A couple of really good links to share to start your week:

1. Childhood and Creativity

In my Creative Thinking class today, we are discussing the creative personality (starting with Mihaly Csikszentmihalyi’s theory of creative complexity), and a perfect companion is Maria Konnikova’s recent Scientific American piece, “The Big Lesson of a Little Prince: (Re)capture the Creativity of Childhood“:

“Imagining yourself a child, it seems, can quite literally make your mind more flexible, more original, more open to creative input and more capable of generating creative output—a nice complement to past findings that laughter and positive mood have much the same effect...” Read More

2. Encyclopedias, iPads, and Arthur C. Clarke

I really enjoyed Bill Chance’s post “All the Information in the World,” in which he looks with candor and complexity at the recent announcement the Encyclopedia Britannica will no longer publisher print editions. My parents bought a World Book Encyclopedia set in 1969. It still sits on my father’s bookshelf, and my 20-year-old son, a history and political science buff, greatly enjoys reading about the world from a 40+ year perspective. We bought him his own World Book set when he was seven. At the same time, I am in continual awe of the magic of our modern world. Is this all good or bad? The answer is yes.

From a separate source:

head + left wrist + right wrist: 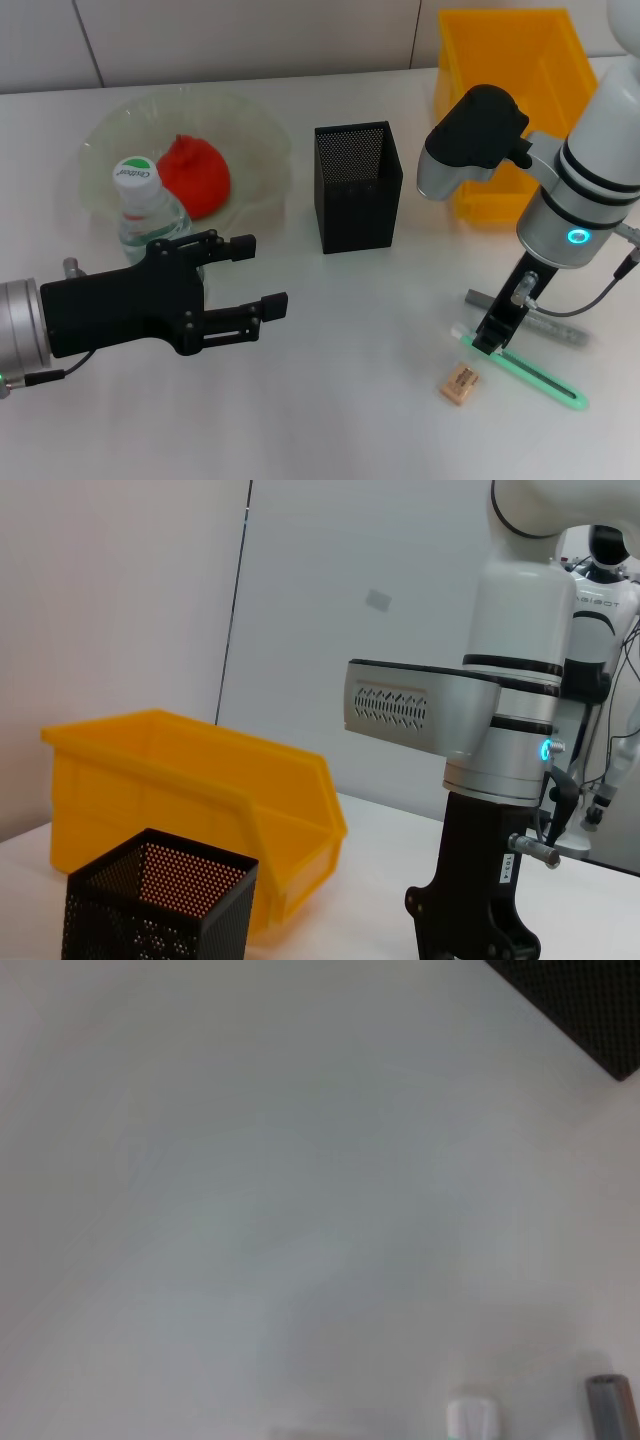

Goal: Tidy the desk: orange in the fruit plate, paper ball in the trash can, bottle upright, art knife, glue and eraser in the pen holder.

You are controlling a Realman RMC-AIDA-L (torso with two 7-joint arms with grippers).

“If you went back in time to, say 1969, and said, ‘Hey, for half the cost of that shelf full of heavy books, I’m going to give you a little book or pad, about the size of a magazine, that you can take anywhere with you and when you touch it, the content you are looking for will appear on it, more or less instantly. It will be in full color, with sound and full-motion television, when appropriate. You’ll have to throw the old, paper ones away, though. To keep it updated you’ll have to pay two dollars a month. Oh, and if you need a break you can play Angry Birds on it too.’

It makes me think of Arthur C Clarke’s third law- Any sufficiently advanced technology is indistinguishable from magic. A fully loaded iPad would have looked like magic in 1969…” Read More

How will you imagine yourself a child today?

What form of technology feels like magic to you?